Caputo kemudian mengatakan kepada presiden bahwa "pada awal konflik, Anda telah berbicara tentang Anda hanya menginginkan penyerahan tanpa syarat dan nota kesepahaman itu tidak tampak seperti penyerahan tanpa syarat."
"Yah, itu mungkin memang penyerahan tanpa syarat," jawab Trump.
"Benarkah?" desak Caputo, sebelum Trump menjawab: "Saya rasa begitu."
Komentar tersebut muncul setelah Amerika Serikat dan Iran menandatangani nota kesepahaman yang memulai periode negosiasi 60 hari menuju kesepakatan akhir yang bertujuan untuk mengakhiri perang.

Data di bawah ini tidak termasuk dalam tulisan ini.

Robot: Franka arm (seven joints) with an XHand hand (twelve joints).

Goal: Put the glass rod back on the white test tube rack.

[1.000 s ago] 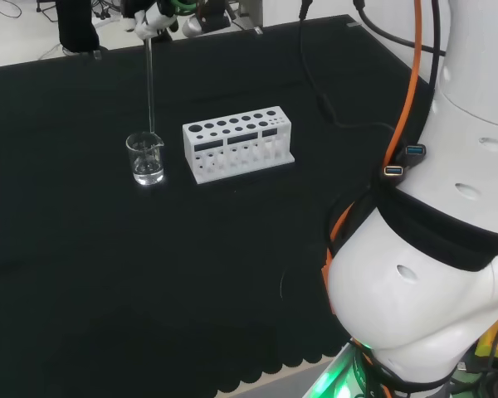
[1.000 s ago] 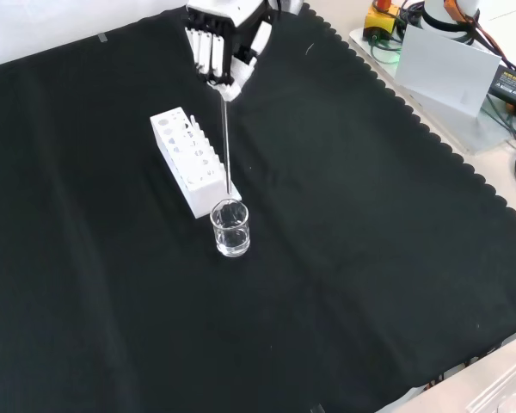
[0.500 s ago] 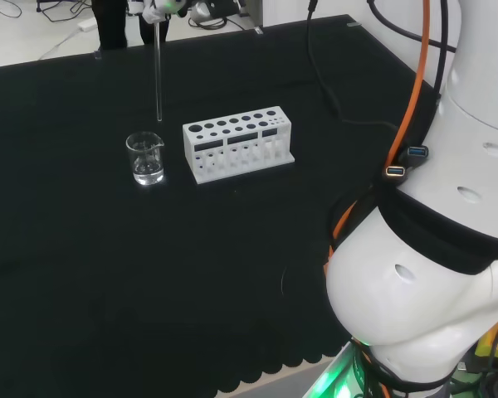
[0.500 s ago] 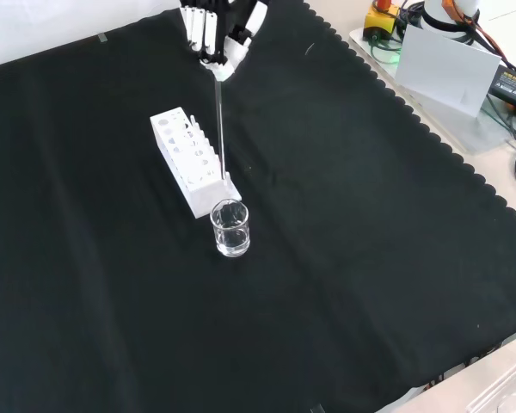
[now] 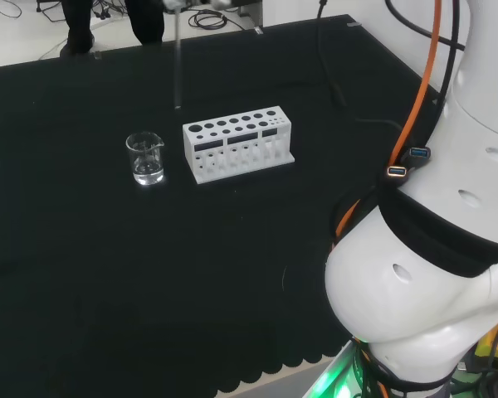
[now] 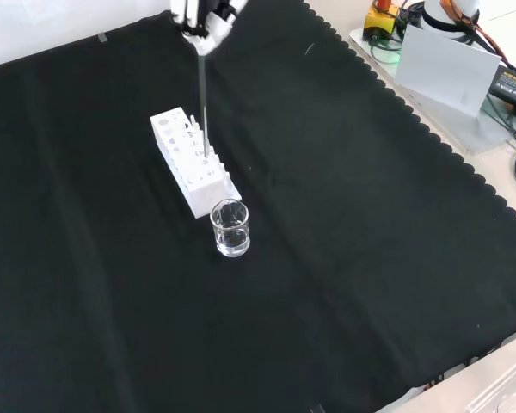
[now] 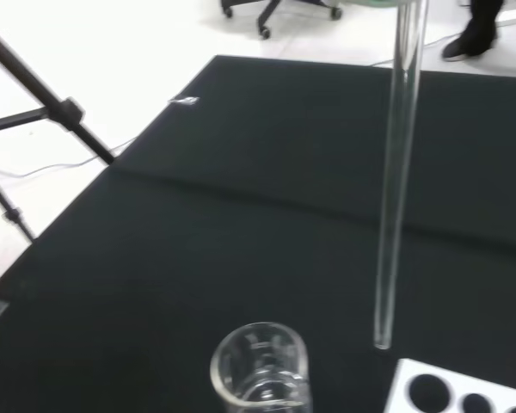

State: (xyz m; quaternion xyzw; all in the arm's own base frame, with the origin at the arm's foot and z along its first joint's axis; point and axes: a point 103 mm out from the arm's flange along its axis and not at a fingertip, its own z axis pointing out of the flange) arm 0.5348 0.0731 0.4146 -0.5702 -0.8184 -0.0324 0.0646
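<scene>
One black tabletop (image 6: 370, 258), then the white rack (image 6: 187, 160), then the beaker (image 6: 230, 228). My hand (image 6: 199, 15) pinches the glass rod (image 6: 203, 103) upright above the rack's beaker end. If the tip misses a hole, I judge it could strike the rack's top and slip.

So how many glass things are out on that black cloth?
2 that I can plainly see: a small beaker beside the white rack, and a glass rod hanging from the robot hand. Clear ware may hide.
</scene>
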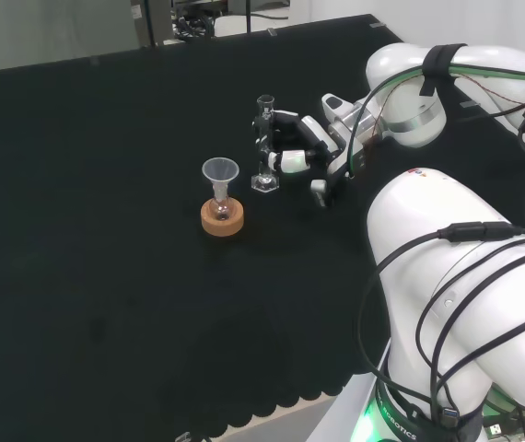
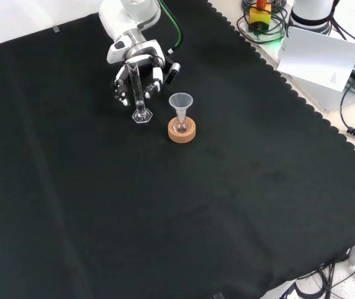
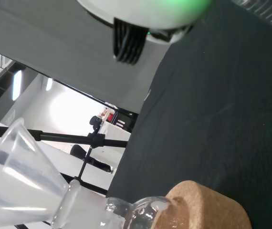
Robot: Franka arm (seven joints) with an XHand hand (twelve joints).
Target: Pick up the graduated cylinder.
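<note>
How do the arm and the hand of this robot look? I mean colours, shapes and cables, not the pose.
The arm has big rounded glossy white links with a grey band at one joint. Black cables, and a green one, run along the links, held by black straps. A green light glows near the base. The hand is white with black parts, and its fingers are banded black and white.

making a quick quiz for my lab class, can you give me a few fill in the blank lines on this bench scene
1. The funnel sits in a small flask on a ring made of ____.
2. In the front view, the graduated cylinder stands to the ____ of the funnel.
3. The graduated cylinder stands ____ on the cloth.
4. The hand has its fingers around the ____.

Missing words: cork; left; upright; graduated cylinder
</note>
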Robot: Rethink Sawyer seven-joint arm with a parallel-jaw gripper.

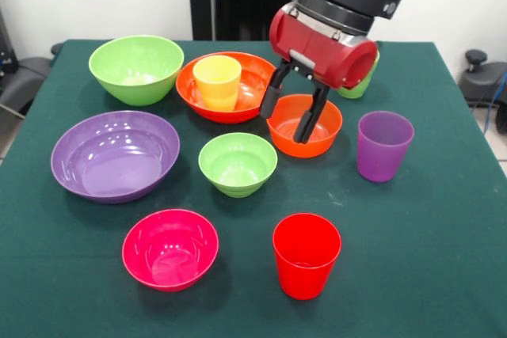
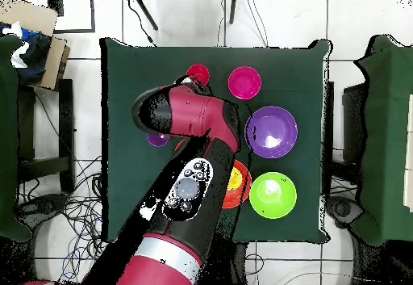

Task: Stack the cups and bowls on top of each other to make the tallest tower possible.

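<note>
My gripper (image 1: 285, 123) hangs over the small orange bowl (image 1: 317, 138), open. One finger is outside the bowl's left rim and the other is inside it. The yellow cup (image 1: 217, 81) stands in the large orange bowl (image 1: 245, 104). The large lime green bowl (image 1: 136, 67), large purple bowl (image 1: 115, 154), small lime green bowl (image 1: 238, 164), magenta-pink bowl (image 1: 170, 248), red cup (image 1: 306, 255) and purple cup (image 1: 383, 146) stand apart on the table. The light green cup (image 1: 363, 86) is mostly hidden behind the wrist. In the overhead view the arm (image 2: 189, 120) hides the gripper and both small bowls.
The green table cloth (image 1: 444, 275) ends near the red cup's front. Chairs stand at both sides of the table (image 2: 379, 136). A cardboard box (image 2: 40, 35) lies off the table.
</note>
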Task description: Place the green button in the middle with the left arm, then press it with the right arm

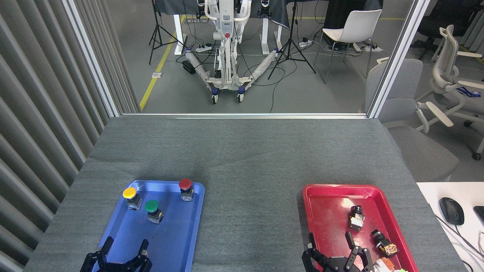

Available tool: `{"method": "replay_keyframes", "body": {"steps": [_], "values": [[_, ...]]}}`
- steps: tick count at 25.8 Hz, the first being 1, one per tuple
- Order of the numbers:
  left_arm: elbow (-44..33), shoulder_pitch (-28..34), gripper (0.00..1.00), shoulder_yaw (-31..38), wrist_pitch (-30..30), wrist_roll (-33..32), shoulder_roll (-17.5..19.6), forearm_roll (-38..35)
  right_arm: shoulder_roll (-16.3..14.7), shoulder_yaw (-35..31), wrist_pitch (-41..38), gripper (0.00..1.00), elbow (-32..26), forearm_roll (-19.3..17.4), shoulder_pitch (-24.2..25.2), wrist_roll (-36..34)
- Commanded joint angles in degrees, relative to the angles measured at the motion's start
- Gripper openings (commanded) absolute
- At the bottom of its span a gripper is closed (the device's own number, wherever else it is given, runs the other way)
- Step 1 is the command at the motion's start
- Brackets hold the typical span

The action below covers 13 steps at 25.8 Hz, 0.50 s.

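Note:
The green button [152, 210] stands upright in the blue tray [177, 241], between a yellow-capped button [131, 197] and a red-capped button [185, 188]. My left gripper [125, 246] is at the bottom edge over the near end of the blue tray, open and empty, well short of the green button. My right gripper [329, 241] is at the bottom edge over the near part of the red tray [328, 204], its fingers spread open around nothing.
The red tray holds two small black-and-silver parts [356, 217] [382, 242] and more bits at its near corner. Grey cloth [249, 158] covers the table between the trays. A slatted wall runs along the left; a mouse [451, 210] lies on a white desk at right.

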Motion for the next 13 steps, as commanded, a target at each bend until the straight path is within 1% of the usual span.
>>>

CNN melaporkan bahwa ketika beberapa tokoh Republik di Capitol Hill pertama kali mengetahui detail kesepakatan Trump dengan Iran, beberapa di antaranya sangat terkejut sehingga mereka tidak mau membicarakannya. Namun kini, sejumlah besar senator Partai Republik mulai secara terbuka meragukan syarat-syarat negosiasi Trump dengan Iran dan banyak yang mendesaknya untuk mengubah strategi sepenuhnya.
Beberapa, terutama mereka yang tidak terbebani oleh kampanye pemilihan ulang, secara terang-terangan mengkritik kesepakatan Trump, dengan Senator Louisiana yang akan segera mengakhiri masa jabatannya, Bill Cassidy, menyimpulkannya sebagai: “Iran menjadi lebih kuat, kita menjadi lebih lemah.”
Dalam wawancara Axios, yang akan dirilis pada hari Jumat, Trump ditanya apa yang telah ia pelajari tentang penggunaan kekuasaan dan batasan kekuasaannya sebagai akibat dari konflik tersebut. “Tidak ada batasan,” katanya.
“Tidak, sama sekali tidak. Saya belum mempelajari pelajaran itu. Saya tahu ada, tetapi Anda tahu tidak ada batasan. Kita mengalahkan mereka sepenuhnya secara militer,” tegas Trump.